**Task details**
From the line containing "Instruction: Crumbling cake" down to the line containing "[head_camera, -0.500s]" in the records below, reproduce every line exactly, ends included, and omit all others.

**Source data**

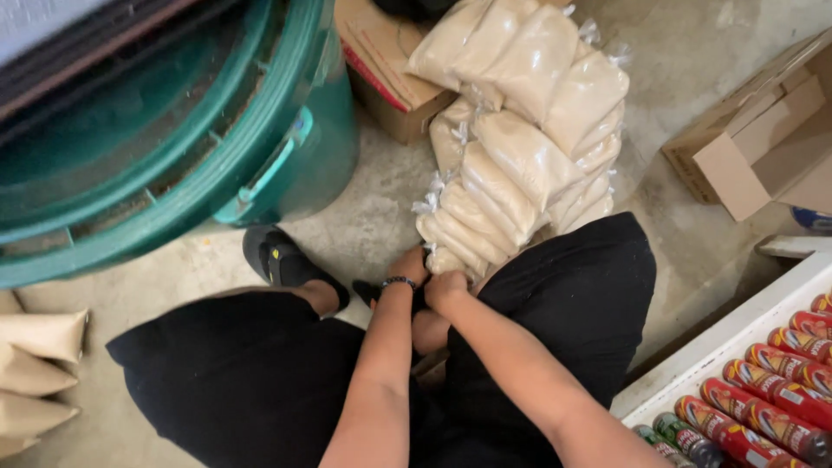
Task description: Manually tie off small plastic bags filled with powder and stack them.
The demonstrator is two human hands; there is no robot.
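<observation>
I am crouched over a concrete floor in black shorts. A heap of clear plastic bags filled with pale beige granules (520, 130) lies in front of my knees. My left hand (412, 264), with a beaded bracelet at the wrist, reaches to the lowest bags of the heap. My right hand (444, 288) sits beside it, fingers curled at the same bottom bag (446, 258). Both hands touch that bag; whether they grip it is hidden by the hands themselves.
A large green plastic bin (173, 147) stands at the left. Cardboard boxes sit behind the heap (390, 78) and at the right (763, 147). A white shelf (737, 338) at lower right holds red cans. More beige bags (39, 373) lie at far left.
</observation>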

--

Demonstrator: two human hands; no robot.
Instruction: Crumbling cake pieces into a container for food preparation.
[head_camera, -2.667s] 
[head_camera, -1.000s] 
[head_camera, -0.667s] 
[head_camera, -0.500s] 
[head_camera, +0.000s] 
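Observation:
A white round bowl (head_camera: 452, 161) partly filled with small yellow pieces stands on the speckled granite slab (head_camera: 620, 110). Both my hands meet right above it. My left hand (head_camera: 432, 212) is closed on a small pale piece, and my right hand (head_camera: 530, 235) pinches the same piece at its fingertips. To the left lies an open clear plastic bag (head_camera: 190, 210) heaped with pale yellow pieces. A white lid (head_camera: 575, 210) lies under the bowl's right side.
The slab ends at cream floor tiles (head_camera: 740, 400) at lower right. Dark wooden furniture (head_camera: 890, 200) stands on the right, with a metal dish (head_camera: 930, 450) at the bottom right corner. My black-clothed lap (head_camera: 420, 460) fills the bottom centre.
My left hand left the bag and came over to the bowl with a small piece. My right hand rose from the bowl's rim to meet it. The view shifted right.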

**Response to the exercise**
Instruction: Crumbling cake pieces into a container for food preparation.
[head_camera, -2.667s] 
[head_camera, -1.000s] 
[head_camera, -0.667s] 
[head_camera, -0.500s] 

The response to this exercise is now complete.